Examiner column for June 23.
Imagine 1100 men and women in a cavernous convention center,
laboring 8-5, seven days straight with no days off. Does that sound like a
penal labor camp, or an enterprise beloved by teachers, who return year after
year?
Scoring Advanced Placement tests is the yearly activity that only a participant could love—and love it we do. Don’t try to explain why to others, because they will simply not understand.
Part of the appeal is our entry into a zone where there are
no days of the week—just days of the reading. You arrive not on a Friday, but
just before Day 1. Is it Saturday? Sunday? No one keeps track, except to
announce, “Day 4! Halfway there!”
We
score packs of 25 pink booklets in yellow folders, and know we’ve read 50 or
250, we’re not quite sure. As leader of one of the questions, I see statistics
that fill the gaps in our collective memories. Day 4 of this year’s AP
Literature reading, for instance, saw 1077 readers completing 187,676 essays,
on that day alone. By the end of Day 7, we had polished off nearly 1,035, 000
essays written by 345 thousand students.
With
so many readers, and over a million essays, how can College Board guarantee
that each one receives the score it deserves? The answer is all in the samples.
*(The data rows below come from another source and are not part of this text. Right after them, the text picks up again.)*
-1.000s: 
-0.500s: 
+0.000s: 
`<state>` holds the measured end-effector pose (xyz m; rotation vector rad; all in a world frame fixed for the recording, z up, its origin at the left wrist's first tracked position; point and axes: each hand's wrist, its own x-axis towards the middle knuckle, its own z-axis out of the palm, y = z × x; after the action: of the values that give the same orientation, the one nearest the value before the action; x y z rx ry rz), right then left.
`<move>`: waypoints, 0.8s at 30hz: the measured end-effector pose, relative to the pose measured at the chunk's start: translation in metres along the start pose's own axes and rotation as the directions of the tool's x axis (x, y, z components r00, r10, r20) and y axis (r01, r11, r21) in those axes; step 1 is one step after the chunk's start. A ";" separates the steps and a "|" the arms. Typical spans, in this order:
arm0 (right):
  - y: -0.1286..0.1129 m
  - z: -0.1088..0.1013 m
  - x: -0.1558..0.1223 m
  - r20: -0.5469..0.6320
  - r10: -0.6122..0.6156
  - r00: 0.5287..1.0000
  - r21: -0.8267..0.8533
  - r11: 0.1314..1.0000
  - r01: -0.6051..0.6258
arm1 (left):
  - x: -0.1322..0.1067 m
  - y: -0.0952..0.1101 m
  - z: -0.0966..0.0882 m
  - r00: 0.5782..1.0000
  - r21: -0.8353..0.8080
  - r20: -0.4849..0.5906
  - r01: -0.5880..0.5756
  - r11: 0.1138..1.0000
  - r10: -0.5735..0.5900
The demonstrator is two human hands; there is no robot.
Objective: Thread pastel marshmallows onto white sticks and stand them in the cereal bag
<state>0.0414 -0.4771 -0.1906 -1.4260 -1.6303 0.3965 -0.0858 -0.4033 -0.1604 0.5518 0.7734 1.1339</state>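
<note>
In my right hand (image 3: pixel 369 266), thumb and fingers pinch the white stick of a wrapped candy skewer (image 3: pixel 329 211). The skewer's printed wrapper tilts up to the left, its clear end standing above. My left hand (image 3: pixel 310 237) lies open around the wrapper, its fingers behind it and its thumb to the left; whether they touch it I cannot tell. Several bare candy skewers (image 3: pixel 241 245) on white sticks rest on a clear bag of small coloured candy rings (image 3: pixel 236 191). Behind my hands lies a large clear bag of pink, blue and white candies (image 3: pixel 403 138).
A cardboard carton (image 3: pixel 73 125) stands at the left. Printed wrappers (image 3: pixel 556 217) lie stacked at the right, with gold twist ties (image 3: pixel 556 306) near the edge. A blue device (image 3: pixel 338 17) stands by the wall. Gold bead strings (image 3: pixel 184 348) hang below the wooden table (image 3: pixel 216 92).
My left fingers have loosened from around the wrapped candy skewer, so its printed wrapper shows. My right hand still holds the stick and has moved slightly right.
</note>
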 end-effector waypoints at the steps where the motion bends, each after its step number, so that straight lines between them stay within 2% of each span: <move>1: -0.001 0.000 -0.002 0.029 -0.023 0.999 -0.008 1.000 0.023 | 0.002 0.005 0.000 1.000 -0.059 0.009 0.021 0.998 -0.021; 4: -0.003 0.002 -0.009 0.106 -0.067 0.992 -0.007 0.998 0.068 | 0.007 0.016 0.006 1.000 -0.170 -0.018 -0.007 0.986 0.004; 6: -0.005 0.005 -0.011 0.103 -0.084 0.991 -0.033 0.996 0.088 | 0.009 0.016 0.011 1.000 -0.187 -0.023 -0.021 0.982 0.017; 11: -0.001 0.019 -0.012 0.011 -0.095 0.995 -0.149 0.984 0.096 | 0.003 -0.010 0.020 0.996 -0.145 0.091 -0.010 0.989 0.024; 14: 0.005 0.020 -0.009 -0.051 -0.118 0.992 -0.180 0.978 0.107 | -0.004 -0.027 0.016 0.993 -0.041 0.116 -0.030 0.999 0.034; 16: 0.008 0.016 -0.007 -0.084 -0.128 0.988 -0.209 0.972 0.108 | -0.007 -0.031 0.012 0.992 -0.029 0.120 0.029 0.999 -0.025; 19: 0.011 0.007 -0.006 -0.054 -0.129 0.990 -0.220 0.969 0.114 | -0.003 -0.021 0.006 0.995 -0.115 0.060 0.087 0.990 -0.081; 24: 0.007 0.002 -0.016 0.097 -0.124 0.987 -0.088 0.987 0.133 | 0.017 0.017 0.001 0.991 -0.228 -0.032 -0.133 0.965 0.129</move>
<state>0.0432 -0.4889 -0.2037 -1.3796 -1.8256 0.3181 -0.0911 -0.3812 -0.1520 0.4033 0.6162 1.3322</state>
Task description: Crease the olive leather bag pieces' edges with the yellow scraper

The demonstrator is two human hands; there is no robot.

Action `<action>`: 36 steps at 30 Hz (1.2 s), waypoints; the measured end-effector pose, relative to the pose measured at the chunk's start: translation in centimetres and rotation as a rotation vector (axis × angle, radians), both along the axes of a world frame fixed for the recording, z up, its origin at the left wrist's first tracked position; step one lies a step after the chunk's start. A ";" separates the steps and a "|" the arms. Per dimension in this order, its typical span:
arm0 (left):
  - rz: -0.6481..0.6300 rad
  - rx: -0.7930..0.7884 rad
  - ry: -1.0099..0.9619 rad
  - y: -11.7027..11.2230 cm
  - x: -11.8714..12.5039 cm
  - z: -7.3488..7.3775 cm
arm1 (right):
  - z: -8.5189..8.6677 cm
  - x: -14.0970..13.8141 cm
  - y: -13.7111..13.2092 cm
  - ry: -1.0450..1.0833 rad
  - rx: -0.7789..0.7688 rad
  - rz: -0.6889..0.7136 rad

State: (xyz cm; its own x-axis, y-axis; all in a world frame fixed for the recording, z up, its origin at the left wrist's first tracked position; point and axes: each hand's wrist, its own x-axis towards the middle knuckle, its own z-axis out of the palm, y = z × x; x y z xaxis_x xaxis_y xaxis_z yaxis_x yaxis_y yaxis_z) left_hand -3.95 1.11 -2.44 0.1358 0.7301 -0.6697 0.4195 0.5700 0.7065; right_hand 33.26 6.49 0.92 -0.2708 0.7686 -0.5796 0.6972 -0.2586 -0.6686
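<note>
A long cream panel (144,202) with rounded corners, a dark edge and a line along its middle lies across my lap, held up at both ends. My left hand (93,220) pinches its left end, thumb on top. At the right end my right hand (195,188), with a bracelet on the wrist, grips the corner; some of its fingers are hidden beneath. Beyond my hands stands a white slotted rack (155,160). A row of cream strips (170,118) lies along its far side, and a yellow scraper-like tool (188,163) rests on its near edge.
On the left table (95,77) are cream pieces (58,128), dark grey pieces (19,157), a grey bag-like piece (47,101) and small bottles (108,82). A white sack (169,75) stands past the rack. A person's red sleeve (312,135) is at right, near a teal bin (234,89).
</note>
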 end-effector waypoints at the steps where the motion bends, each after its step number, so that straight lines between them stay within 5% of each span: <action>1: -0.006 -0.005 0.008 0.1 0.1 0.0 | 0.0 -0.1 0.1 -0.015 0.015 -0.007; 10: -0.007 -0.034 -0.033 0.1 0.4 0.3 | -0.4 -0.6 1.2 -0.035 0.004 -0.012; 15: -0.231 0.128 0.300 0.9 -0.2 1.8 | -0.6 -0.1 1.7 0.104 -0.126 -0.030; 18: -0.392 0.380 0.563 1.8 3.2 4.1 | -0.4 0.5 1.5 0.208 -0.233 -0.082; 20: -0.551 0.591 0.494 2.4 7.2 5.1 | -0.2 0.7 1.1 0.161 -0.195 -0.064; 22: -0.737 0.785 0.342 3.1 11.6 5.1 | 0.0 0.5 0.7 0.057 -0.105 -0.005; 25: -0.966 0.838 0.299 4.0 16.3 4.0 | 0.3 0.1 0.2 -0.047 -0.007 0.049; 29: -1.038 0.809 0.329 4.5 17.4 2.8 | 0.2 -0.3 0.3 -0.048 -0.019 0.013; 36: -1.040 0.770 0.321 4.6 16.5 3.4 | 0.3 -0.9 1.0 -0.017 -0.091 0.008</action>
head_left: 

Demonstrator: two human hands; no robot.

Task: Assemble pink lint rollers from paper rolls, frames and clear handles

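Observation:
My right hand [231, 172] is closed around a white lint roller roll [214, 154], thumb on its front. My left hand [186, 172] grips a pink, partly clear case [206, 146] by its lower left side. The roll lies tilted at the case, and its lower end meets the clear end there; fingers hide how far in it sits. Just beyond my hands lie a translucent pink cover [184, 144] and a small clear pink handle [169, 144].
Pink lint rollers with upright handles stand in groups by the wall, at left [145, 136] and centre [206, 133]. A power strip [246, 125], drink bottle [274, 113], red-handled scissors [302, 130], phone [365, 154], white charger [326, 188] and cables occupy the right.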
Five days before the reading starts, several of us choose essay samples of each
score point. We compose accompanying explanations, based on the scoring guide,
and spend a day with the 42 table leaders on each of the three questions. Those
table leaders, in turn, spend Day 1 training their 7 or 8 readers to apply both
the scoring guide and sample essays.
The
scoring is consistent year to year, table to table, reader to reader. 45% of
the overall score is based on a difficult multiple-choice exam, further
stabilizing the 1-5 AP score. Statistics show multiple choice/free response
(essay) correlations to table leaders, alerting them to the rare, inconsistent
reader.
What
is the multiple choice/free response (MC/FR) correlation? If the correlation
were 1:1, there would be no need for essays, and AP scores would be based on
multiple- choice alone. The correlation measures how high or low scores on the
standardized part of the test relate to the essay score. A low correlation makes
no sense; few students do very well on one part and poorly on the other.
Generally,
table leaders are happy if the MC/FR correlation is 50%: half the time the
student scoring better on MC, and the other half better on FR. It’s
complicated—but the calculations give credibility to the enterprise. No college
would give credit for scores deemed unreliable.
The
AP test remains the only standardized test I’ve ever trusted—both for the
intelligent way it’s composed, and the way it’s scored. Somewhere along the
line, magic occurs, as well, as hundreds of AP readers spend a week in minimal
comfort to give student essays the fairest reading possible. Their
conscientiousness and care guarantees the program’s longevity—so we can return
next year, and feel the magic once again.
Just thinking about Louisville last week about this time. . . still recovering here. It was good to work with you again.
Posted by: David | June 24, 2010 at 08:25 AM
I still haven't fully unpacked. (This is the longest "reading hangover" yet...) On the other hand, I'm already looking forward to the next "punishment." See you in 11 months!